**WORK ORDER:** Going down the data below, set down exactly the line with "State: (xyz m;" and each line after it through the line with "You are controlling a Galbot"; no other lines.

**THE DATA:**
---

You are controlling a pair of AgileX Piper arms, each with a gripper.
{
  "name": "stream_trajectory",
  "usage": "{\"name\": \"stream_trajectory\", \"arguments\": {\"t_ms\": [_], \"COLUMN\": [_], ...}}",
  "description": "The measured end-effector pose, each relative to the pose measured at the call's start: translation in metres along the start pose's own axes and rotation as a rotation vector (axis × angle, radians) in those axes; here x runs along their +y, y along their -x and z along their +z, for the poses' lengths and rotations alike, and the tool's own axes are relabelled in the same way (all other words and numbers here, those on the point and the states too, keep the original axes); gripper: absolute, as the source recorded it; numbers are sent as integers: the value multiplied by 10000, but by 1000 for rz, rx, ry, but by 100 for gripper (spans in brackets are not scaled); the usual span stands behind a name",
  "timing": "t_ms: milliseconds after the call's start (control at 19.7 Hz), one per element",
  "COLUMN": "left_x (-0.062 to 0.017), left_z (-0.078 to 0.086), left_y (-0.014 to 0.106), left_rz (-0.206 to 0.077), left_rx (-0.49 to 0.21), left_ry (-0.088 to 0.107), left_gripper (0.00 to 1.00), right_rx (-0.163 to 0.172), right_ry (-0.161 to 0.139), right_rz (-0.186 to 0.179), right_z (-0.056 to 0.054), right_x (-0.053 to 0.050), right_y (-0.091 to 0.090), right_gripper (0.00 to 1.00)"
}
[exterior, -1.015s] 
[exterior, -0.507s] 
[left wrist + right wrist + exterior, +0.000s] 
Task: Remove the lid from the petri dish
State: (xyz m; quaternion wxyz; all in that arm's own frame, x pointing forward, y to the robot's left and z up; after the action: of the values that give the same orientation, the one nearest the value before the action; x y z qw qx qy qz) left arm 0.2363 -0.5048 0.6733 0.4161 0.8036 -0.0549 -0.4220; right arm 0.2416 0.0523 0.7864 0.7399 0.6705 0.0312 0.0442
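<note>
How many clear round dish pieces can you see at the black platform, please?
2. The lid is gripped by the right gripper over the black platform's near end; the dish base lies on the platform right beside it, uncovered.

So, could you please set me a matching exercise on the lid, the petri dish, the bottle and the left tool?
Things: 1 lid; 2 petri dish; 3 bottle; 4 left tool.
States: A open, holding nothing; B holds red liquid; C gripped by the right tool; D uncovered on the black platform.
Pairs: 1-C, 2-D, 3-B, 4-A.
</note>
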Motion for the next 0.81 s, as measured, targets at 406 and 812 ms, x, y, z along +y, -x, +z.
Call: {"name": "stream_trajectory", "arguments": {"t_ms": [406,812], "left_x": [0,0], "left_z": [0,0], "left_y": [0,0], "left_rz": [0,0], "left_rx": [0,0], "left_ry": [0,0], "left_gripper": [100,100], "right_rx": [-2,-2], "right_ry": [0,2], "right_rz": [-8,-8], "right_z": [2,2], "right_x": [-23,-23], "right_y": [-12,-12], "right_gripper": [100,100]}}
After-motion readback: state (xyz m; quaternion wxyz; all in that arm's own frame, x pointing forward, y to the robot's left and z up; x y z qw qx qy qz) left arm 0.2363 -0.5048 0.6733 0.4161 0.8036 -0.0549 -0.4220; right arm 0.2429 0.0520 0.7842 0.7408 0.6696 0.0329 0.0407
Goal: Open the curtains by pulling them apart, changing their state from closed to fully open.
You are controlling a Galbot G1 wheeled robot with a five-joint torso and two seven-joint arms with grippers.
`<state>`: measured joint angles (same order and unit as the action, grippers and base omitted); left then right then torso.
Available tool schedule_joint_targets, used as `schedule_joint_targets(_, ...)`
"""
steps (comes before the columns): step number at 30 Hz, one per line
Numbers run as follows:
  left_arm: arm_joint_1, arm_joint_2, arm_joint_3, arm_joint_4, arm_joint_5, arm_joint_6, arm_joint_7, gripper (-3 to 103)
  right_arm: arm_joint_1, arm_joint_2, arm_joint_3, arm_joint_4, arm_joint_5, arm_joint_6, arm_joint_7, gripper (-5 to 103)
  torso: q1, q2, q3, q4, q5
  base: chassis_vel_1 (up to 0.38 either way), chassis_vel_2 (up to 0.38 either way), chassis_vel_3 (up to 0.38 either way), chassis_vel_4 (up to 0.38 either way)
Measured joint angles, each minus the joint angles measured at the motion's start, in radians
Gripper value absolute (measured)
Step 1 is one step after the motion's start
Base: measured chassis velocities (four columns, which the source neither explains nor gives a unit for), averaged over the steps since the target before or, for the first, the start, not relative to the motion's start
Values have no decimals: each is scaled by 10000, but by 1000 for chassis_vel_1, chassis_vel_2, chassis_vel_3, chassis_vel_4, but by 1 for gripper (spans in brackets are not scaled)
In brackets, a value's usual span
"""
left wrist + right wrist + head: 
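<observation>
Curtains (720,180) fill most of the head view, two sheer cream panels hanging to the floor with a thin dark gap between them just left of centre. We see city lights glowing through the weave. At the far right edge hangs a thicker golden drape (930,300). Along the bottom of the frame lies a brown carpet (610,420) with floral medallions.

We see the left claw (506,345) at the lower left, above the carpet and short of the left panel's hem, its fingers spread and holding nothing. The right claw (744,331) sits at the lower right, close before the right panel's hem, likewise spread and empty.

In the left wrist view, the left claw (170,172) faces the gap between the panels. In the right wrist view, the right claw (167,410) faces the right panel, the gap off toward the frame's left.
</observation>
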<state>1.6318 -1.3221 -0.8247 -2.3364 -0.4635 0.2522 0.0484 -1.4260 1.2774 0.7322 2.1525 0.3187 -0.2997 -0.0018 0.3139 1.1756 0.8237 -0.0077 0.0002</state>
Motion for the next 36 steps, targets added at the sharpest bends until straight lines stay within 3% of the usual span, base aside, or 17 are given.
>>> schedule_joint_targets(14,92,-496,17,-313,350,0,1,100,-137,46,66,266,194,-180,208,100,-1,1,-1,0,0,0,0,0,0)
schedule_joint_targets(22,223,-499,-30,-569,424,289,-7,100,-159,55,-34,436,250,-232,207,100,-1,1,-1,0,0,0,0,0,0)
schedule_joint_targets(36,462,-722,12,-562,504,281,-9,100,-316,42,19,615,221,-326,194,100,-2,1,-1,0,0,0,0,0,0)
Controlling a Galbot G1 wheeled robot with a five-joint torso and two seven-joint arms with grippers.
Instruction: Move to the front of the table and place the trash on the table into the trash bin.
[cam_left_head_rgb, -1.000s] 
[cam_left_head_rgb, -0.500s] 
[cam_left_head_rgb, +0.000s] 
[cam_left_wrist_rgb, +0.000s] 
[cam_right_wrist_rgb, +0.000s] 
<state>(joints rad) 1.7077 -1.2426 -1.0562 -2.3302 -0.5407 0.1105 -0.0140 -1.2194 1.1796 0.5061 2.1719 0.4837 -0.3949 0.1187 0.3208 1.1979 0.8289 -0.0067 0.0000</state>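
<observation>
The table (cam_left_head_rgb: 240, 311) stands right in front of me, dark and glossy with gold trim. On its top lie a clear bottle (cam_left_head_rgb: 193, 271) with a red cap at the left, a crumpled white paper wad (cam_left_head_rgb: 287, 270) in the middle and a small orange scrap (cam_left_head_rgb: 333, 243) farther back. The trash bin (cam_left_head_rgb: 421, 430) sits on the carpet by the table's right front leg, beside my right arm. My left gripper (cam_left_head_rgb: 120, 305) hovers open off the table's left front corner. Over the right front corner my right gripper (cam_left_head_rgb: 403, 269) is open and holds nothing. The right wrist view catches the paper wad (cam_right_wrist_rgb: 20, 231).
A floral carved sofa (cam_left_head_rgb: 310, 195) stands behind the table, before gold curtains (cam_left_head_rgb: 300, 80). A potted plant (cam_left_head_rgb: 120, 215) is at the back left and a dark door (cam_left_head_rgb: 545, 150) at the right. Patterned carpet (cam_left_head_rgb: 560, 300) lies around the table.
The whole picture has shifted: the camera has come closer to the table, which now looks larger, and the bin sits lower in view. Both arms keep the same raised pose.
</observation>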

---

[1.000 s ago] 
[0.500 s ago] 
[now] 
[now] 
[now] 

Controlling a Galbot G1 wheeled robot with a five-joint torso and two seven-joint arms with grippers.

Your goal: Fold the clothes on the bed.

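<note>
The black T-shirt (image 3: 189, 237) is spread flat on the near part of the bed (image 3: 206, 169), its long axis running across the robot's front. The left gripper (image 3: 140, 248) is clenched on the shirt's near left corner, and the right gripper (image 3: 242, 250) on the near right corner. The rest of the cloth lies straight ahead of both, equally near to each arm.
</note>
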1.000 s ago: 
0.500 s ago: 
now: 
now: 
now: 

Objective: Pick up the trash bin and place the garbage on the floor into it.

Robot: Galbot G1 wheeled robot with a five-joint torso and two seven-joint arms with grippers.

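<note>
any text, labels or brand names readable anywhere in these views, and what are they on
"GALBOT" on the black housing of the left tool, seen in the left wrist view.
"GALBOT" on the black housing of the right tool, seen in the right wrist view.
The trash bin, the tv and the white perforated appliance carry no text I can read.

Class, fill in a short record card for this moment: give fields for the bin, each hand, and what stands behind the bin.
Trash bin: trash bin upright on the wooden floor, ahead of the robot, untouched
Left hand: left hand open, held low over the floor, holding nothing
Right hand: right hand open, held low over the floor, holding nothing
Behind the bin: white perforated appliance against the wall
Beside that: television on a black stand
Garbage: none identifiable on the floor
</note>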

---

**ANSWER SPACE:**
State: (xyz m; quaternion wxyz; all in that arm's own frame, x pointing forward, y to the robot's left and z up; after the action: of the values that give the same orientation, the one nearest the value before the action; x y z qw qx qy qz) left arm 0.2363 -0.5048 0.6733 0.4161 0.8036 -0.0549 -0.4220; right arm 0.2416 0.0523 0.7864 0.7399 0.6705 0.0312 0.0442
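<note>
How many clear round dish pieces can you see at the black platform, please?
2. The lid is gripped by the right gripper over the black platform's near end; the dish base lies on the platform right beside it, uncovered.

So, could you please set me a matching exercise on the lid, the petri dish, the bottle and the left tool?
Things: 1 lid; 2 petri dish; 3 bottle; 4 left tool.
States: A open, holding nothing; B holds red liquid; C gripped by the right tool; D uncovered on the black platform.
Pairs: 1-C, 2-D, 3-B, 4-A.
</note>
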Motion for the next 0.81 s, as measured, targets at 406 and 812 ms, x, y, z along +y, -x, +z.
Call: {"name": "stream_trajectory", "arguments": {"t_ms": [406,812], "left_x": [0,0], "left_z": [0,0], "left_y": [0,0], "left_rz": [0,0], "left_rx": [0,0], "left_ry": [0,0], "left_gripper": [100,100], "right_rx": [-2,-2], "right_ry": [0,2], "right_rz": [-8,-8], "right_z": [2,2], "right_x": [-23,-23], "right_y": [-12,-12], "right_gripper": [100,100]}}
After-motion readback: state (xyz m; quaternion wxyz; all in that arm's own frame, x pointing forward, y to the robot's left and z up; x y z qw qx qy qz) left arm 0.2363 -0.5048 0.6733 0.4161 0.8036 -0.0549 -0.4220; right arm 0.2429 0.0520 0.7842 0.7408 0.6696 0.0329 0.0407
Goal: Open the curtains by pulling them apart, changing their state from closed to fully open.
You are controlling a Galbot G1 wheeled robot with a five-joint torso and two seven-joint arms with grippers.

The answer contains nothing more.